Multi-view human action recognition using 2D motion templates based on MHIs and their HOG description

In this study, a new multi-view human action recognition approach is proposed by exploiting low-dimensional motion information of actions. Before feature extraction, pre-processing steps are performed to remove noise from silhouettes, incurred due to imperfect, but realistic segmentation. Two-dimensional motion templates based on motion history image (MHI) are computed for each view/action video. Histograms of oriented gradients (HOGs) are used as an efficient description of the MHIs which are classified using nearest neighbor (NN) classifier. As compared with existing approaches, the proposed method has three advantages: (i) does not require a fixed number of cameras setup during training and testing stages hence missing camera-views can be tolerated, (ii) requires less memory and bandwidth requirements and hence (iii) is computationally efficient which makes it suitable for real-time action recognition.

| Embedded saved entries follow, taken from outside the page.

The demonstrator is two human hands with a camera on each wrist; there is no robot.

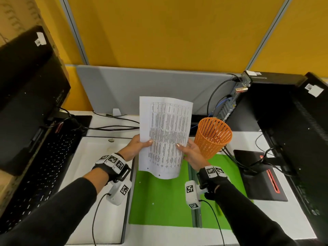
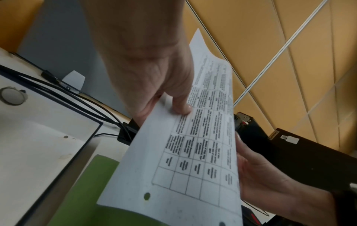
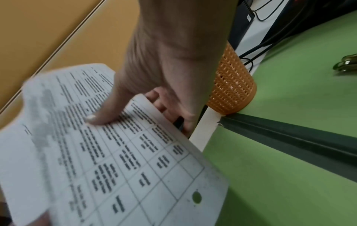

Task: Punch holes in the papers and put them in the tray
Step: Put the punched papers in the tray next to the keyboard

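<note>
I hold a printed sheet of paper [image 1: 165, 135] upright in the air over the green mat [image 1: 159, 201]. My left hand [image 1: 140, 144] pinches its left edge, thumb on the printed face. My right hand [image 1: 188, 150] pinches its right edge the same way. Two punched holes [image 1: 159, 175] show near the sheet's bottom edge. The left wrist view shows the paper [image 2: 193, 152], my left hand [image 2: 154, 76] and one hole [image 2: 147, 196]. In the right wrist view my right hand [image 3: 164, 68] has its thumb pressed on the paper [image 3: 115, 152]. A white, dark-rimmed tray [image 1: 92, 166] lies left of the mat.
An orange mesh basket [image 1: 213, 137] stands just right of the paper, close to my right hand. A grey rail [image 1: 195, 210] crosses the mat. A black keyboard [image 1: 44, 166] and monitor [image 1: 26, 103] are left; another monitor [image 1: 292, 139] and cables [image 1: 239, 162] are right.
</note>
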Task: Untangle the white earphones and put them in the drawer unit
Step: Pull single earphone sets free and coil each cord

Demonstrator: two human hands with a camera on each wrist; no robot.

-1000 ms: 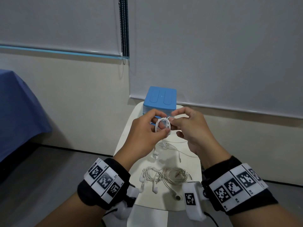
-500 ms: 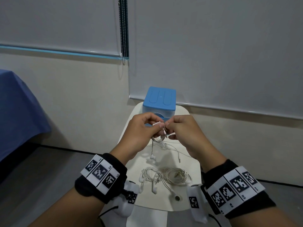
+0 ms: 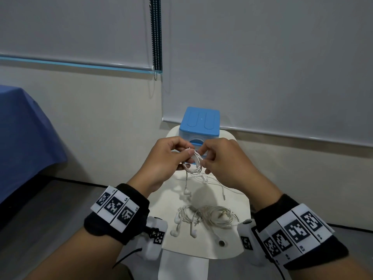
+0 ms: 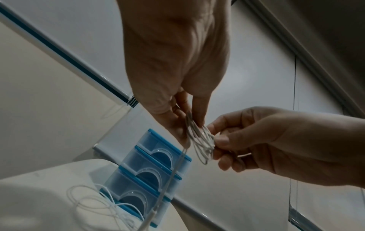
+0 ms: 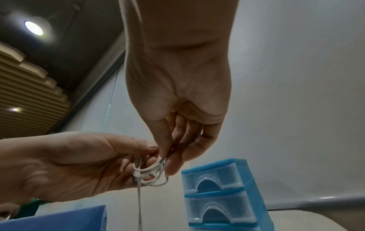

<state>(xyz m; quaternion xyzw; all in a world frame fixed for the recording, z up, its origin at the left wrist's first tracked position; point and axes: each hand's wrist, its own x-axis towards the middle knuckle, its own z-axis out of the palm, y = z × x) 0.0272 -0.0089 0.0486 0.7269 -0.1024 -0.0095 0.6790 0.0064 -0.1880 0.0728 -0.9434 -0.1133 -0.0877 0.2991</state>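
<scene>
Table (image 3: 232,251), white, rounded, fills the lower centre of the head view and bears everything listed below.

Drawer unit (image 3: 199,122), blue-topped with clear-fronted drawers, stands at the table's far end, centre frame; the wrist views show three stacked drawers, all pushed in.

Left hand (image 3: 161,160), centre frame, left of the coil: fingers curled, thumb and fingertips pinching one side of the wound cord.

Right hand (image 3: 224,160), centre frame, right of the coil: thumb and forefinger pinching the opposite side, remaining fingers loosely bent beneath.

White earphones (image 3: 193,161), the task's item, held in the air between the two hands just in front of the drawer unit, wound into a small loose coil. A strand hangs down from it to the table, ending in an earbud (image 3: 186,191) at centre frame; further slack and a plug lie on the table to the right of that.

Second earphone bundle (image 3: 203,218), tangled, lower centre of the table, untouched.

Handling, as a judgement: very light, limp, thin cord; it holds no shape and snags on itself. Pulling hard likely tightens knots and strains the joints at buds and plug. Best grip is a fingertip pinch on the cord on either side of a crossing, feeding loops out slackly, not tugging by the earbuds.
</scene>
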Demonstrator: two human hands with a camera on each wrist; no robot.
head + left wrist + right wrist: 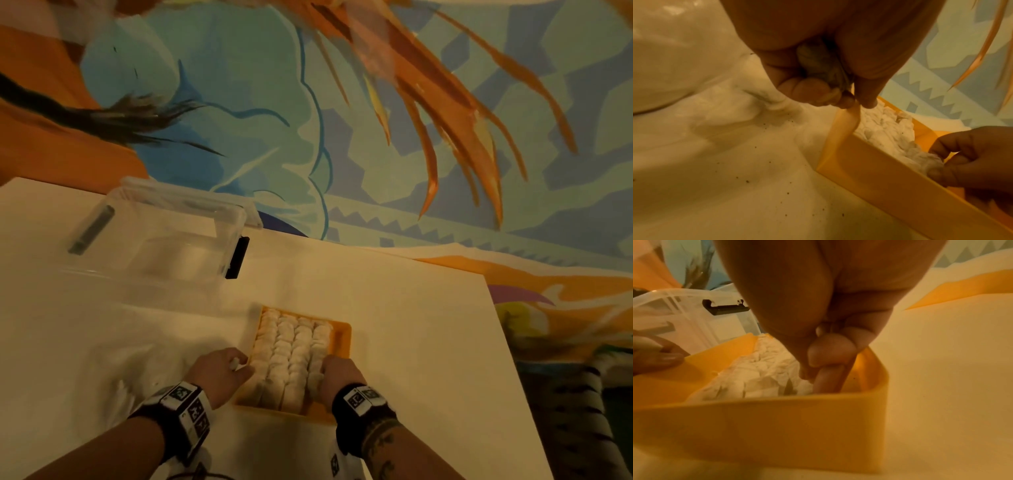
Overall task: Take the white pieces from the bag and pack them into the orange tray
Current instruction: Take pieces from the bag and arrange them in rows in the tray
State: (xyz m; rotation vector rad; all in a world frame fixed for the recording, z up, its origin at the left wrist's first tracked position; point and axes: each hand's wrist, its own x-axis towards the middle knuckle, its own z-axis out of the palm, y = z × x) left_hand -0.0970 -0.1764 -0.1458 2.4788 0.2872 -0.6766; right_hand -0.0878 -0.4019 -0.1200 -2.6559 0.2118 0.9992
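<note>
The orange tray lies on the white table, filled with rows of white pieces. My left hand is at the tray's left wall, fingers curled round one white piece, a fingertip touching the packed pieces at the rim. My right hand reaches into the tray's near right end and pinches a white piece in the rightmost row. In the right wrist view one finger points down between the pieces and the tray's right wall. The clear bag lies crumpled left of the tray.
A clear plastic box with black latches stands at the back left of the table. The table's edge runs diagonally on the right, with a colourful painted floor beyond. Bare table lies right of the tray.
</note>
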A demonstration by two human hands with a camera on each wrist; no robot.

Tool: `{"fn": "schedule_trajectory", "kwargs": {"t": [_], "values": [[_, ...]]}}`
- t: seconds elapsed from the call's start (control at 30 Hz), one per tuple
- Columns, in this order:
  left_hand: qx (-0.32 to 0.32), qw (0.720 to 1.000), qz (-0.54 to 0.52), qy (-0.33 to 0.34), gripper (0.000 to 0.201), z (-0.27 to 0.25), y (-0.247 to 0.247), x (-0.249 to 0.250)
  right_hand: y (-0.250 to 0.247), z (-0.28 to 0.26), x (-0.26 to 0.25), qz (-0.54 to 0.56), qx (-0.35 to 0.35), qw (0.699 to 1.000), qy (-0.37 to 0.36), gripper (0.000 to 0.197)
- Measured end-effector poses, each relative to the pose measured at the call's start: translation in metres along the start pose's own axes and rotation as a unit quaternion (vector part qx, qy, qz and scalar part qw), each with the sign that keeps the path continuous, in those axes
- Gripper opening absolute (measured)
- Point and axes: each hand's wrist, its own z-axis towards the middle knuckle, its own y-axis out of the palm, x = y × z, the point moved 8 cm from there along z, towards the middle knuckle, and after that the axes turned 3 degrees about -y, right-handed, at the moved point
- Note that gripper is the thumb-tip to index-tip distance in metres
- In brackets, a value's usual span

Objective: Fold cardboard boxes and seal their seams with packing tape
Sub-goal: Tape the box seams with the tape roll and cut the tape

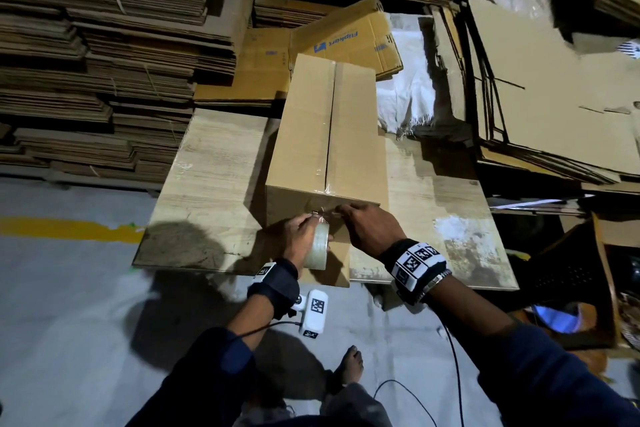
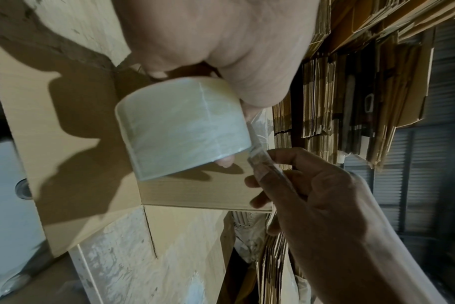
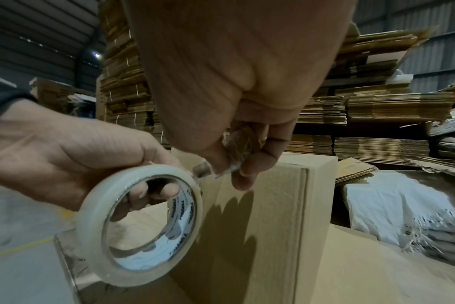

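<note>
A long brown cardboard box (image 1: 329, 135) lies on a pale wooden table (image 1: 207, 184), its top seam covered by clear tape. My left hand (image 1: 301, 236) grips a roll of clear packing tape (image 1: 317, 246) against the box's near end, fingers through the core. The roll (image 2: 179, 129) fills the left wrist view, and the right wrist view shows the same roll (image 3: 140, 226) from its open side. My right hand (image 1: 367, 225) pinches the crumpled tape strip (image 3: 237, 152) between thumb and fingertips, just right of the roll. The strip (image 2: 260, 160) runs off the roll's edge.
Tall stacks of flattened cardboard (image 1: 97, 55) rise behind and left of the table. A printed flat box (image 1: 349, 38) and a white sack (image 1: 408, 80) lie beyond the box. Leaning sheets (image 1: 547, 87) crowd the right. Grey floor (image 1: 69, 322) and cables lie near my feet.
</note>
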Motion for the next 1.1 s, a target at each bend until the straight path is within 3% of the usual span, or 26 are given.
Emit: {"fn": "schedule_trajectory", "kwargs": {"t": [0.33, 0.47, 0.6, 0.77, 0.83, 0.93, 1.03, 1.1], "values": [[-0.006, 1.000, 0.019, 0.005, 0.024, 0.000, -0.001, 0.002, -0.011, -0.003, 0.004, -0.024, -0.025, 0.999, 0.000, 0.032], [0.003, 1.000, 0.021, 0.004, 0.024, -0.001, -0.006, 0.004, 0.003, 0.001, 0.006, -0.066, -0.060, 0.996, 0.012, 0.040], [0.019, 0.999, 0.032, -0.010, 0.023, 0.000, -0.020, -0.004, 0.004, -0.004, 0.012, -0.051, -0.083, 0.995, 0.028, 0.036], [0.042, 0.998, 0.032, -0.032, 0.022, 0.000, -0.039, -0.011, -0.021, -0.003, 0.009, 0.005, -0.027, 0.999, 0.021, 0.026], [0.047, 0.998, 0.039, -0.035, 0.021, 0.000, -0.044, -0.011, -0.032, 0.010, 0.011, 0.059, 0.024, 0.998, 0.028, 0.034], [0.044, 0.998, 0.038, -0.037, 0.023, -0.002, -0.048, -0.012, -0.039, 0.035, 0.016, 0.096, 0.098, 0.989, 0.053, 0.064], [0.049, 0.997, 0.045, -0.036, 0.020, -0.007, -0.056, -0.010, -0.032, 0.057, 0.024, 0.102, 0.106, 0.984, 0.097, 0.092], [0.058, 0.997, 0.050, -0.030, 0.018, -0.008, -0.067, -0.008, -0.024, 0.065, 0.028, 0.096, 0.092, 0.986, 0.099, 0.097]]}}
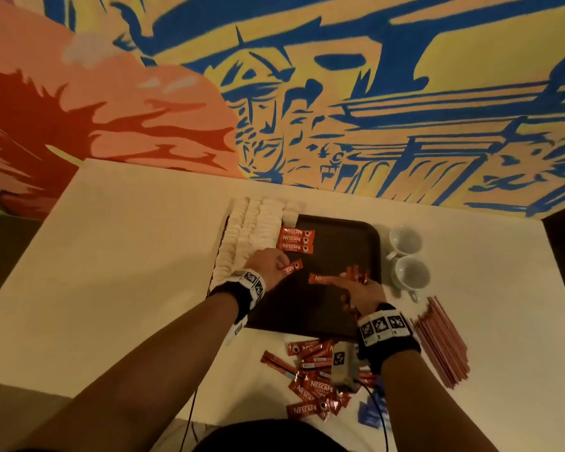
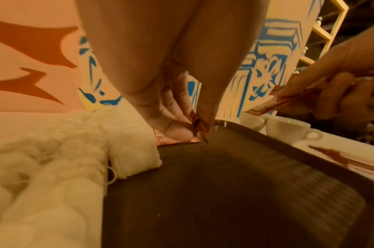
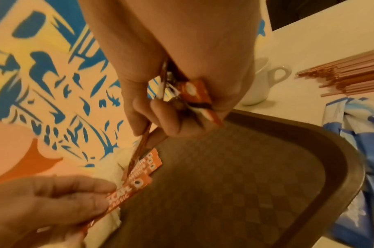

As far as the authors know, this is the first report of results on the MuHAVi-uncut dataset having a large number of action categories and a large set of camera-views with noisy silhouettes which can be used by future workers as a baseline to improve on. Experimentation results on multi-view with this dataset gives a high-accuracy rate of 95.4% using leave-one-sequence-out cross-validation technique and compares well to similar state-of-the-art approaches.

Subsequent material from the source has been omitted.